----- EXTRACTED MATERIAL -----

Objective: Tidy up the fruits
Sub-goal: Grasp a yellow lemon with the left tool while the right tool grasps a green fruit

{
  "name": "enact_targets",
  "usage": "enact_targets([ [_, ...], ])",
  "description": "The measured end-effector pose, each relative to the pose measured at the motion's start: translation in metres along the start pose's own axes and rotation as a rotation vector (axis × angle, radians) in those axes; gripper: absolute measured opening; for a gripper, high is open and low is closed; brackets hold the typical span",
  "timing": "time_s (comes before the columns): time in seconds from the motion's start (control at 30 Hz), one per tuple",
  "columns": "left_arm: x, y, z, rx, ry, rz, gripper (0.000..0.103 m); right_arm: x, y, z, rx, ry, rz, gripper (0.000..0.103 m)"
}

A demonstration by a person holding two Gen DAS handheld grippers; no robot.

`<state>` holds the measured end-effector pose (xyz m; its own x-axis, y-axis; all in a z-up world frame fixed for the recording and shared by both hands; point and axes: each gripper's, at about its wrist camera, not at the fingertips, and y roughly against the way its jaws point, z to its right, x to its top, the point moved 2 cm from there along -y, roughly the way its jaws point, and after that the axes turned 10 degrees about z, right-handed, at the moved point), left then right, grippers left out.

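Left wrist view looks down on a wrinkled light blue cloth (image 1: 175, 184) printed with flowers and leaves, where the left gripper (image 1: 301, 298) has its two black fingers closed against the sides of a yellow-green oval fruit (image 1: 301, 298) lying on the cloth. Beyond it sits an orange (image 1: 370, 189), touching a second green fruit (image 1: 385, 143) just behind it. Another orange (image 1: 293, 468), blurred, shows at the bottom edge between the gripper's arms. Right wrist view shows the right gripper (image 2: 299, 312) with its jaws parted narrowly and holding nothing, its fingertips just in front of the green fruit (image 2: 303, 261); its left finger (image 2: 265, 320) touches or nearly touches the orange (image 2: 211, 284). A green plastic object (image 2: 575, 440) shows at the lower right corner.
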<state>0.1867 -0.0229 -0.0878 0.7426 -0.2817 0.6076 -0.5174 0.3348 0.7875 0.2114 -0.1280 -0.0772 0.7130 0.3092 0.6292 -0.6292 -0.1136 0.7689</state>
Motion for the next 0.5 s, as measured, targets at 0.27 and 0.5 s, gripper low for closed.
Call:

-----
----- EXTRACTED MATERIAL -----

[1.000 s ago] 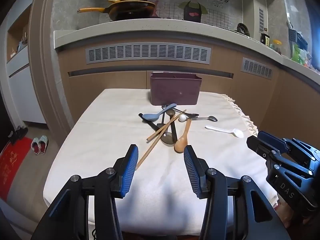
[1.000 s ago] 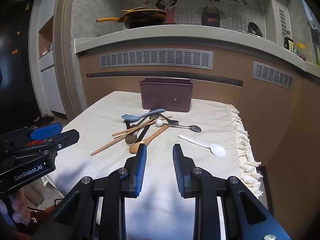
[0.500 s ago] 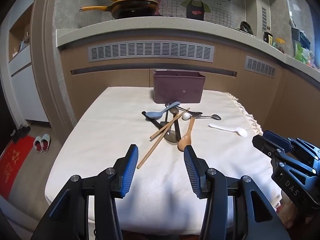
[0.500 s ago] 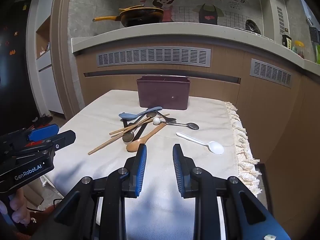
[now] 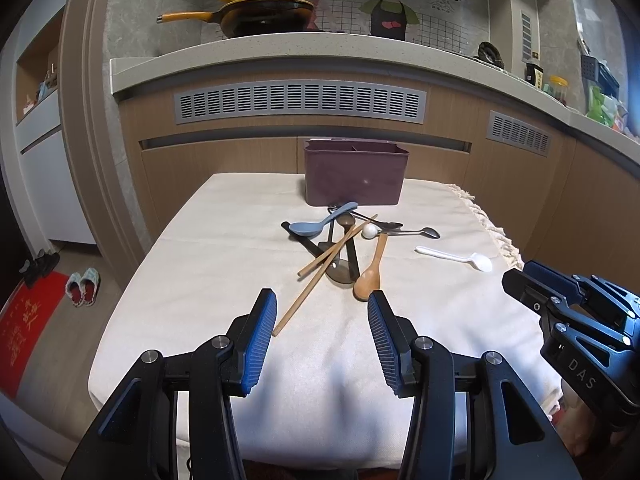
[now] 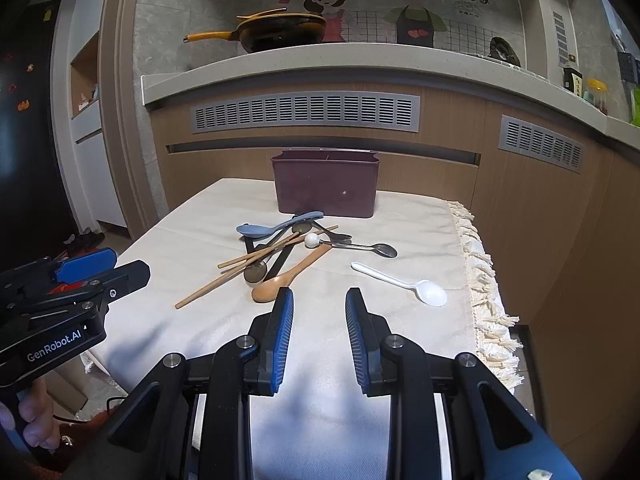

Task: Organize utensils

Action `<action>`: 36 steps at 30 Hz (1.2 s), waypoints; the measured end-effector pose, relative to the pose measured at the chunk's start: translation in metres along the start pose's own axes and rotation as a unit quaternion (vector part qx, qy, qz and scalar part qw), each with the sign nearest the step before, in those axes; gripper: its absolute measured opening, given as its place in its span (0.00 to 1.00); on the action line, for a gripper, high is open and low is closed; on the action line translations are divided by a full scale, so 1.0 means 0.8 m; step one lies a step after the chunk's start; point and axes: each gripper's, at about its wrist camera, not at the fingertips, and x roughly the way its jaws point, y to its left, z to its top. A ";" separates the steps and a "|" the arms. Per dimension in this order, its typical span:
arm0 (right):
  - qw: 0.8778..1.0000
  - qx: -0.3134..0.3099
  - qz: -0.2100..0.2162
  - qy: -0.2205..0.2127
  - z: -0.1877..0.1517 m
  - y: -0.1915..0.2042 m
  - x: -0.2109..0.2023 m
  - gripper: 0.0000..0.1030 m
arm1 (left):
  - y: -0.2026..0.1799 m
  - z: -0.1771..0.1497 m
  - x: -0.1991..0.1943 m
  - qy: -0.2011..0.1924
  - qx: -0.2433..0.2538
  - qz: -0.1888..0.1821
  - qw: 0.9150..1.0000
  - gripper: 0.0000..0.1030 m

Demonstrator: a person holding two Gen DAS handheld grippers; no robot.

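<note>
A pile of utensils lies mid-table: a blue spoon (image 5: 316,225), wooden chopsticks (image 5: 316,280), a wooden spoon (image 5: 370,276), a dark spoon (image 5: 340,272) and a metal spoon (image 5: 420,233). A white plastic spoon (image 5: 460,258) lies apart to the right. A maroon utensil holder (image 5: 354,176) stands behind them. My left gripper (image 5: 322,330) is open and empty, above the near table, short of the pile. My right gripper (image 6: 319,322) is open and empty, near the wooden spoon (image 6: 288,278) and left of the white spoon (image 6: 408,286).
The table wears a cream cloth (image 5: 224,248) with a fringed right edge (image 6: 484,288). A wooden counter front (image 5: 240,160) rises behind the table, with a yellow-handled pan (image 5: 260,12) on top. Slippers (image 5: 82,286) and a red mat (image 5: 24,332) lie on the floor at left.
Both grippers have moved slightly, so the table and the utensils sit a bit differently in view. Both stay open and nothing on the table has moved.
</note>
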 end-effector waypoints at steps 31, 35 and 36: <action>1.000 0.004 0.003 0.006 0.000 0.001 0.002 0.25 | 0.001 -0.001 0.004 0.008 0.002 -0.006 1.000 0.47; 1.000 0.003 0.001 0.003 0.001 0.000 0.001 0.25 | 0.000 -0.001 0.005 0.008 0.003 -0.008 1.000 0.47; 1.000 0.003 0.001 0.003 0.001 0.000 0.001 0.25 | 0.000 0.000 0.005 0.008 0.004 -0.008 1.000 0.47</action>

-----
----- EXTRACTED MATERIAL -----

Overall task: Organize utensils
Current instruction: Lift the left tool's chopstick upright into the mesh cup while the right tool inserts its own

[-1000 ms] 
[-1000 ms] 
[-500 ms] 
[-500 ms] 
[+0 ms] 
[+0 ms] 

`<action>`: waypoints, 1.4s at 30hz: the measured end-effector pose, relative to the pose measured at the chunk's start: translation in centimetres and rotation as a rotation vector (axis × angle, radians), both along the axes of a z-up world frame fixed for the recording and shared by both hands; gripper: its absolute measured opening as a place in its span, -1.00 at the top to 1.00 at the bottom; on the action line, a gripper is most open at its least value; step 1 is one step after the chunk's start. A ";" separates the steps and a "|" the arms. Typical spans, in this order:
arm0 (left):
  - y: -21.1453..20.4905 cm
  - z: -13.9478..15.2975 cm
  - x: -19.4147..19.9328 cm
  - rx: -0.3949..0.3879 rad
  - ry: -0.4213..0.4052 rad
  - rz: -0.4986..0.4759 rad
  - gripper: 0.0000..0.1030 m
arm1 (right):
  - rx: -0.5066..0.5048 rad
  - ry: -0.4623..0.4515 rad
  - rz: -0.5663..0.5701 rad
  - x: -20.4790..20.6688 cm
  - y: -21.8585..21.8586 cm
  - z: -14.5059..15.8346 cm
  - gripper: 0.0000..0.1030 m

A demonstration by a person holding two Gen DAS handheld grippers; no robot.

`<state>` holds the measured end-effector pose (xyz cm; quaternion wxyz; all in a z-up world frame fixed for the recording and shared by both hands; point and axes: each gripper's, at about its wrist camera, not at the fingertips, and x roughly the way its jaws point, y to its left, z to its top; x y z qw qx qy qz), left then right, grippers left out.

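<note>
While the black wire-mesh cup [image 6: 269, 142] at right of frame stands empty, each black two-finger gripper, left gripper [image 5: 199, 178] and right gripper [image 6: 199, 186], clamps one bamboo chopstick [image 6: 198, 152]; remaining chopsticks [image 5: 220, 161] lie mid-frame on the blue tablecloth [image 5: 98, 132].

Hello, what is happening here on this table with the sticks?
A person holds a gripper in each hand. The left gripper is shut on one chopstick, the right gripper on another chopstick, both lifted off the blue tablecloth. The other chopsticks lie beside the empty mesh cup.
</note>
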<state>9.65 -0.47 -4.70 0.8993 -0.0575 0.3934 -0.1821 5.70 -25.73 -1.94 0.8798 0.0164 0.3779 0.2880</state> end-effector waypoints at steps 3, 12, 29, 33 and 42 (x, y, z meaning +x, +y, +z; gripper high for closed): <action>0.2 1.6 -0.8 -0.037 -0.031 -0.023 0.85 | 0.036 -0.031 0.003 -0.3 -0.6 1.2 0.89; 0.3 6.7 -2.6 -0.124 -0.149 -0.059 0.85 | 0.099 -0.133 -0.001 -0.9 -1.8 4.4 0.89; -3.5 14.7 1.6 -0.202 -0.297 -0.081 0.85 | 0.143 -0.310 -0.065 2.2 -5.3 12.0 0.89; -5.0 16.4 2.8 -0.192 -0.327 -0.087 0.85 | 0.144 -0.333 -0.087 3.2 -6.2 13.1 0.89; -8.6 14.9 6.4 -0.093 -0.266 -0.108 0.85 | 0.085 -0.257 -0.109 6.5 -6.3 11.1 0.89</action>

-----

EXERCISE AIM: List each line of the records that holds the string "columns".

RESULT FOR THIS TASK:
  "timing": "time_s (comes before the columns): time in seconds from the motion's start (control at 30 Hz), one per tuple",
  "columns": "left_arm: x, y, z, rx, ry, rz, gripper (0.000..0.103 m); right_arm: x, y, z, rx, ry, rz, gripper (0.000..0.103 m)"

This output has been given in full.